# Worth upgrading for 2bbl 4X heads?



## AJFrechette (May 25, 2011)

Hi Folks,

Trying to figure out if it's worth upgrading from my 2 barrel 4x heads. When i built this engine years ago I didn't do the research on what i had on the long block. The car has a 3:23 rear end and i assumed it was anemic out of the hole for this reason. But I need to pull the engine to hunt down a mystery leak (probably rear seal) and to do some housekeeping. I was also thinking about going to FI to cure what i expect is a lean condition making run hot. 

Any tips are welcome. 

Allen


----------



## PontiacJim (Dec 29, 2012)

AJFrechette said:


> Hi Folks,
> 
> Trying to figure out if it's worth upgrading from my 2 barrel 4x heads. When i built this engine years ago I didn't do the research on what i had on the long block. The car has a 3:23 rear end and i assumed it was anemic out of the hole for this reason. But I need to pull the engine to hunt down a mystery leak (probably rear seal) and to do some housekeeping. I was also thinking about going to FI to cure what i expect is a lean condition making run hot.
> 
> ...


Need more info on the engine specs. :yesnod:


----------



## AJFrechette (May 25, 2011)

Thanks Jim,

It's a 1973 400 block that's .10 over. I think the previous owner put a mild cam in it and i can't imagine it's doing that much with the small valves and low compression. It's running a quadrajet. 
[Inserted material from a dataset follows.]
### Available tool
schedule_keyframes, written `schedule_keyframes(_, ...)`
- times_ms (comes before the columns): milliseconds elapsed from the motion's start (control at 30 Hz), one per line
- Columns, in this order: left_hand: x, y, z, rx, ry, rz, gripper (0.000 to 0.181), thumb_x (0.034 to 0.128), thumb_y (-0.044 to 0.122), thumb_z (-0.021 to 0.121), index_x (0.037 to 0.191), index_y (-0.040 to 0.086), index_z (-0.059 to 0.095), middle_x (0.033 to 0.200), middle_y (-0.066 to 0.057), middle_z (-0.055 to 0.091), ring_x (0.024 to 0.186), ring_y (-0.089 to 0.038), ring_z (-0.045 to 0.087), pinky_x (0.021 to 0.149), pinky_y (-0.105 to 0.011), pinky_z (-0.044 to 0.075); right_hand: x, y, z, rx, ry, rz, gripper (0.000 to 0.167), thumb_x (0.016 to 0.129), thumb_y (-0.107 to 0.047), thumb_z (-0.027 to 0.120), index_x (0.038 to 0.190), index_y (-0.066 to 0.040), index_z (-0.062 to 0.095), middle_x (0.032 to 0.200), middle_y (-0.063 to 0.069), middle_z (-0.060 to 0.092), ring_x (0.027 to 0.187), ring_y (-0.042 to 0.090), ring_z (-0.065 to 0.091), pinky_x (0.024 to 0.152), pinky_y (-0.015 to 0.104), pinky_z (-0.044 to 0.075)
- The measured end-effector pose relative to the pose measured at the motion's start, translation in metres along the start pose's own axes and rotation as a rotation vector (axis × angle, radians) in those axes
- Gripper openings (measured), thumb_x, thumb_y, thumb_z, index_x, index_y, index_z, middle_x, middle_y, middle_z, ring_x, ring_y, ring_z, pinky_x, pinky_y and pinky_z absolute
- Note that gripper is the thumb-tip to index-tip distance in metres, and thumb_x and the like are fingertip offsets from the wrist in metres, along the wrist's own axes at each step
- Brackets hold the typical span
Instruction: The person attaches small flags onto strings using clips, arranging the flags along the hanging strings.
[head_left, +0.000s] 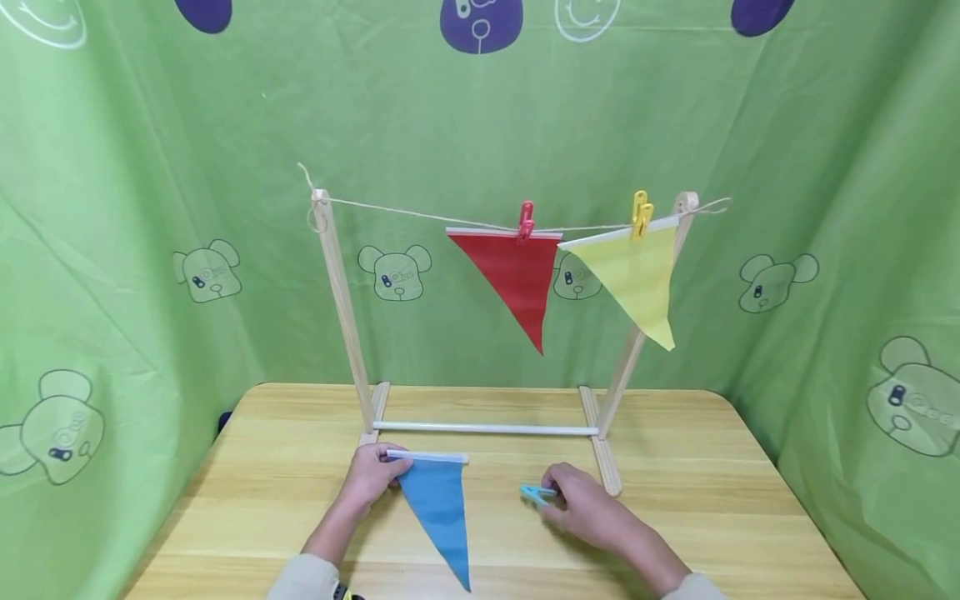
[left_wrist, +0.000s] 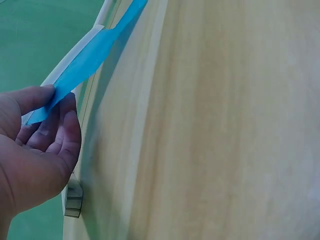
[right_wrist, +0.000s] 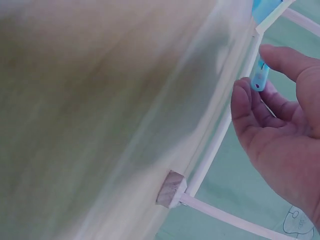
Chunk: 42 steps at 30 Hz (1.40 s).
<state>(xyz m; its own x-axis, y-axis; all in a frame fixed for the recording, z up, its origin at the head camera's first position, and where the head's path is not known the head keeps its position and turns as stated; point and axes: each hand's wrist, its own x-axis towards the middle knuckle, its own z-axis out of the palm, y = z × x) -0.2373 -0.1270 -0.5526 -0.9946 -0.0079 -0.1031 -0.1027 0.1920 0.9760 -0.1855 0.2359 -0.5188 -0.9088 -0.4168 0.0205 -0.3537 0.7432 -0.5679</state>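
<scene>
A blue triangular pennant with a white top strip hangs from my left hand, which pinches its upper left corner between thumb and fingers. The left wrist view shows that grip on the pennant closely. To the right, my right hand holds a light blue clothespin by one end. In the right wrist view the clothespin sits between thumb and fingertips. Behind the hands, a red pennant and a yellow pennant hang from a string.
A red clothespin and a yellow clothespin clamp the hung pennants. Two wooden posts hold the string, joined low down by a white rod. The stand is on a wooden table; a green printed curtain surrounds it.
</scene>
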Motion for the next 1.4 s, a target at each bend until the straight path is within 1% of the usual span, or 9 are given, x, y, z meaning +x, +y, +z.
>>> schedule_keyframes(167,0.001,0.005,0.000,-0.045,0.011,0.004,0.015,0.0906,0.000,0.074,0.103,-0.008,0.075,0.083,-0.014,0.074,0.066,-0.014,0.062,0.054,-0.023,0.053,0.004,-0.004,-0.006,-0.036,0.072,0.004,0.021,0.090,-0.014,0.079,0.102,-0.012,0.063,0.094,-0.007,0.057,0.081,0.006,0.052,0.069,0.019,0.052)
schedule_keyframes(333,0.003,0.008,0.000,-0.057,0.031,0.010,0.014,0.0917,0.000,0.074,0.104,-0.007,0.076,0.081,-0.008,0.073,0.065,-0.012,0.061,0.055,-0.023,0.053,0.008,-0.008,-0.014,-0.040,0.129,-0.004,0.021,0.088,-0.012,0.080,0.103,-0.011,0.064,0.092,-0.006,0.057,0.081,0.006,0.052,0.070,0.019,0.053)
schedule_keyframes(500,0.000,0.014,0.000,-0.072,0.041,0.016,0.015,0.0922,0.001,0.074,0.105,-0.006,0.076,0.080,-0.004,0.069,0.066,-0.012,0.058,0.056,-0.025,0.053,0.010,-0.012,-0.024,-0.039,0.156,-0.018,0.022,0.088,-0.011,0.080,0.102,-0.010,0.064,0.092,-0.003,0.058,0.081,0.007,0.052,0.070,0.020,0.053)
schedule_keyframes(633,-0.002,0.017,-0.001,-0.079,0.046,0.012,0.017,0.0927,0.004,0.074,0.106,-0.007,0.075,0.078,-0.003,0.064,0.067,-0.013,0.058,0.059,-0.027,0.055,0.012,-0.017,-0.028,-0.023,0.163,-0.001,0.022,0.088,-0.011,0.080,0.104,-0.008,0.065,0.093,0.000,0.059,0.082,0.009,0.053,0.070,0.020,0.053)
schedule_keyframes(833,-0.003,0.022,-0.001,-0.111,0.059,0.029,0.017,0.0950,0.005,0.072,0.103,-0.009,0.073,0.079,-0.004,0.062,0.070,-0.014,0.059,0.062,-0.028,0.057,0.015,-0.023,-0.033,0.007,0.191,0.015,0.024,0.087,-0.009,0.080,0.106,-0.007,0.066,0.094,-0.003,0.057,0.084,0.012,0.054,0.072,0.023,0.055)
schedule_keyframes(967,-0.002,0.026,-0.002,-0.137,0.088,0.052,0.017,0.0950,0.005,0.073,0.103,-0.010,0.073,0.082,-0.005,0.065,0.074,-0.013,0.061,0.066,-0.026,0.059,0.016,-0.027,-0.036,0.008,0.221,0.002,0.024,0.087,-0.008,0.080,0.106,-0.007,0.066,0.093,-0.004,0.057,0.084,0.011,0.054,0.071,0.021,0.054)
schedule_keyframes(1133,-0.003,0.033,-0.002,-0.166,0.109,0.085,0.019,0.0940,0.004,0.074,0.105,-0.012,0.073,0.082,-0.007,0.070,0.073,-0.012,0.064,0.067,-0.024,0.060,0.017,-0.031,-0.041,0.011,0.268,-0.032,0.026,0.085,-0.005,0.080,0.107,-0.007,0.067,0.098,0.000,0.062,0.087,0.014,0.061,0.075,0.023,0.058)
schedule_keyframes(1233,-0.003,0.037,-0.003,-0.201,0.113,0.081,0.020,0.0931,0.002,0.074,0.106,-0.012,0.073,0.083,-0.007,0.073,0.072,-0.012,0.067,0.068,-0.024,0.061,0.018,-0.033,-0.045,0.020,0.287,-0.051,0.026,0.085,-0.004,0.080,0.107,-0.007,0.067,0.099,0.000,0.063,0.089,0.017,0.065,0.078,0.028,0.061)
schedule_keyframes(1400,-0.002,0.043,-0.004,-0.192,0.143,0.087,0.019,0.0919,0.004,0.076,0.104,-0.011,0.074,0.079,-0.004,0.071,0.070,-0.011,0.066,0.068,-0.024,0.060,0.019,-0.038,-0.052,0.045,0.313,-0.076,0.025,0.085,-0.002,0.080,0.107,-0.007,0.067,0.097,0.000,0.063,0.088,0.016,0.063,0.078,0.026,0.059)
Not sure there's that much else to report on this one? 

There's a set of the smaller volume 6x's with the larger valves on craigs list locally for $400...


----------



## PontiacJim (Dec 29, 2012)

AJFrechette said:


> Thanks Jim,
> 
> It's a 1973 400 block that's .10 over. I think the previous owner put a mild cam in it and i can't imagine it's doing that much with the small valves and low compression. It's running a quadrajet.
> 
> ...



OK, more info. The 4x heads can either be pressed-in studs or screw-in studs depending on when they were cast. IF you have the screw-in studs, I would keep the heads and have the larger intake valves installed to save some money. Read this: 4X Racing Heads - Tech Articles - Hot Rod Network

The 6x's have different chamber volumes from 93cc to 124cc, so make sure you are getting the smaller chambers. Here is a guide to chamber size: Pontiac V8 Cylinder Heads

Keep in mind that I would not simply buy the heads and expect to bolt them on and go -unless advertised as being completely rebuilt. If you buy them, first thing I would do is have them disassembled and magnafluxed for cracks - make sure you get in writing from the seller a money back guarantee if the heads are cracked or unusable.
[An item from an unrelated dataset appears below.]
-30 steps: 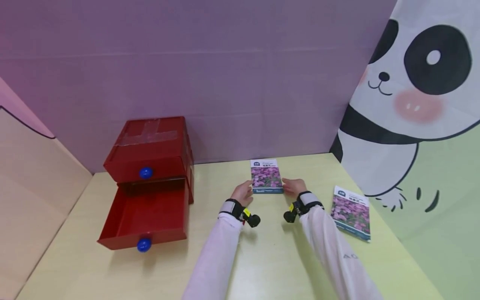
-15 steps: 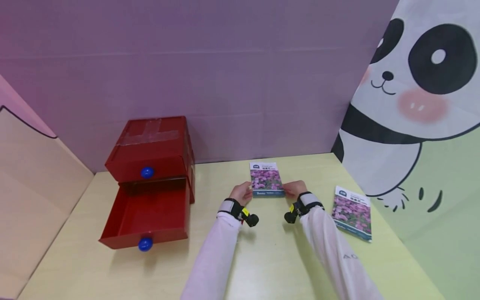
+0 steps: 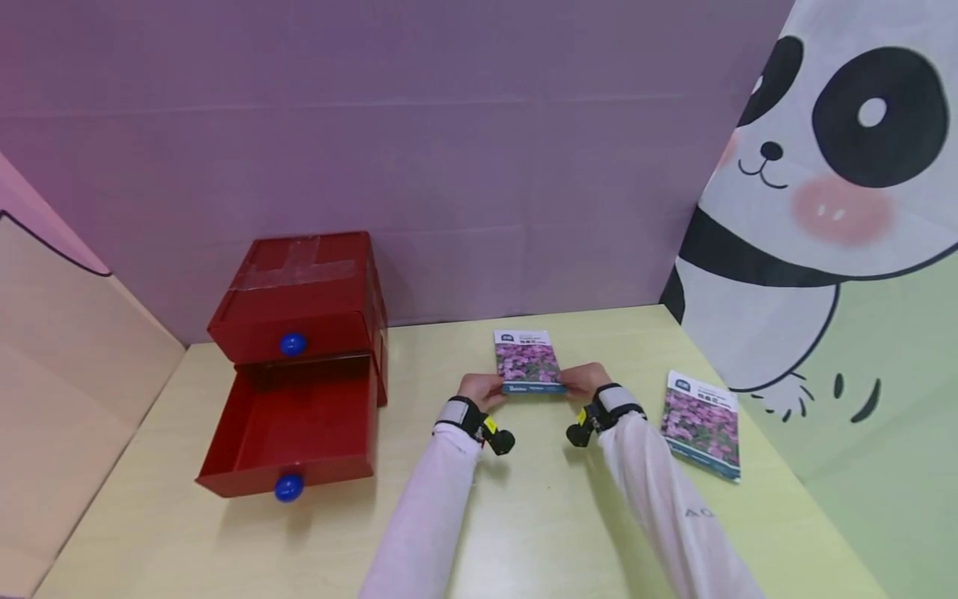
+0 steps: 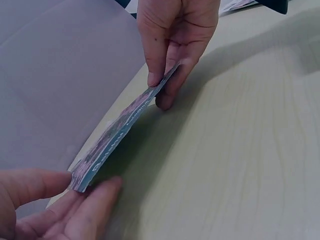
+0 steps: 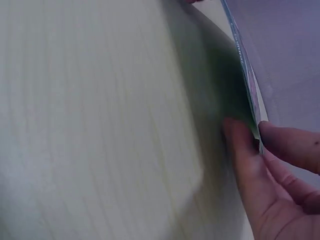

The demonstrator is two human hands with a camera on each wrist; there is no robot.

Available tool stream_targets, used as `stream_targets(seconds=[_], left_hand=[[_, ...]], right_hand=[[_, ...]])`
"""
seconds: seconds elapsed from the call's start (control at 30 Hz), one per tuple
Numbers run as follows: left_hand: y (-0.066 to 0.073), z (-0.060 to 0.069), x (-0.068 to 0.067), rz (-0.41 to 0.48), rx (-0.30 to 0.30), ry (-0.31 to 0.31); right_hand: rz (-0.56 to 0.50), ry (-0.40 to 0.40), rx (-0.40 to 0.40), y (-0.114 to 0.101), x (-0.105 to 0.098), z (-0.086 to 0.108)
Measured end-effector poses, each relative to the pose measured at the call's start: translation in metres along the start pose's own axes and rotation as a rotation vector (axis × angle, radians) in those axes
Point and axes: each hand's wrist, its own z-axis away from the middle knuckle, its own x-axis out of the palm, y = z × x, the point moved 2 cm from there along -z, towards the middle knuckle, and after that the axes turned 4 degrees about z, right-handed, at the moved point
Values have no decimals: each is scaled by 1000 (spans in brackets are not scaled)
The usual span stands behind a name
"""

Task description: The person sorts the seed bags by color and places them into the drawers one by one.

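Note:
A flat seed packet (image 3: 527, 363) with pink flowers, a white top and a teal bottom strip is held by both hands. My left hand (image 3: 481, 391) pinches its lower left corner, the thumb above and fingers beneath, as the left wrist view shows. The right hand (image 3: 586, 379) pinches the lower right corner the same way. From the left wrist view, the packet's near edge (image 4: 130, 122) is raised off the table, with a shadow under it. A similar packet (image 3: 701, 424) lies at the right, beside the right forearm.
To the left stands a red two-drawer box (image 3: 299, 279) with blue knobs; its lower drawer (image 3: 307, 424) is pulled out. The pale wooden table (image 3: 524, 524) meets a purple backdrop (image 3: 464, 166) behind. A panda-printed panel (image 3: 846, 216) borders the right side.
Both hands have closed on the packet's lower corners. The packet has shifted slightly toward me and its near edge has come up. The drawers and the other packet have stayed put.

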Motion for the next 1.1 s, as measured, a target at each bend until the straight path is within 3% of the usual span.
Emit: stream_targets(seconds=[0.03, 0.1, 0.13, 0.17, 0.2, 0.3, 0.43, 0.5, 0.53, 0.6, 0.7, 0.73, 0.77, 0.83, 0.9, 0.97, 1.1], left_hand=[[13, 28, 5, -8, 9, -2], [29, 61, 12, -9, 22, 5], [32, 67, 12, -3, 15, 6], [32, 66, 12, 1, 12, 5], [29, 59, 10, 4, 10, 7], [10, 15, -1, 22, -25, 15], [-28, -69, -21, 15, -25, 21], [-34, -82, -24, 25, -25, 14], [-33, -81, -25, 32, -27, 11], [-23, -63, -21, 37, -31, -5], [4, -9, -7, 33, -27, -21], [12, 7, -2, 27, -19, -21], [19, 22, 2, 23, -11, -21], [34, 50, 12, 17, 3, -17], [44, 68, 16, 16, 22, -26], [51, 77, 17, 34, 38, -62], [67, 93, 17, 120, 54, -166]], right_hand=[[-8, -22, -7, 0, 0, 1], [-36, -33, -19, 0, 1, 3], [-40, -38, -23, -1, 2, 4], [-43, -43, -31, -2, 4, 7], [-41, -54, -43, -4, 6, 10], [-11, -70, -66, -14, 13, 27], [7, -119, -93, -33, 21, 60], [12, -128, -93, -44, 24, 79], [-7, -144, -106, -47, 24, 85], [7, -115, -84, -58, 27, 103], [-9, -100, -59, -72, 31, 125], [-38, -137, -89, -72, 30, 123], [-27, -118, -66, -81, 33, 137], [-57, -153, -74, -92, 36, 155], [-71, -166, -90, -105, 42, 178], [-88, -141, -74, -121, 48, 205], [-176, -176, -85, -138, 52, 228]])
If they pass, then I would have them rebuilt, ie resurface the heads, new valves, 3-angle valve job, hardened exhaust seats if desired (I don't feel it is necessary if going stainless steel valves), new exhaust valves, springs, retainers, keepers, & seals. Install new 7/16" ARP rocker arm studs to replace the factory 3/8" screw-in bottle neck studs (which will require polylock rocker arm nuts), install a new water nipple outlet at this time and new welch plugs.

However, your 4X heads should have 98cc chambers which will match the chamber size of the 6X with 100cc's if that is what is being offered. If they are the 93cc chamber 6X heads, then I would go that route just for that reason alone. 

But if your 4X heads match the 6X 100cc heads, I might want to think on it a little. You can have 7/16" screw-in studs installed(polylock rocker arm nuts will be needed). Have the heads resurfaced. Install the bigger 2.11" intakes and have a 3 angle valve job, hardened valve seats on the exhaust side if desired, new exhaust valves, springs, retainers, keepers, and seals. New welch plugs & heater nipple(if yours looks at all rusty). 

So if you compare the work needed to upgrade the 4X heads versus purchasing the 6X heads - you will see much of the same parts are going to be needed. The difference I see is fitting the 2.11" intakes and adding the 7/16" screw-in rocker arm studs as being the extra cost items. That is where I would visit my local machine shop and get a price on the costs and measure them against the purchase price of the 6X heads. I would think you should find a few dollars being saved and I would use the savings to put back into the rebuild of the 4X heads.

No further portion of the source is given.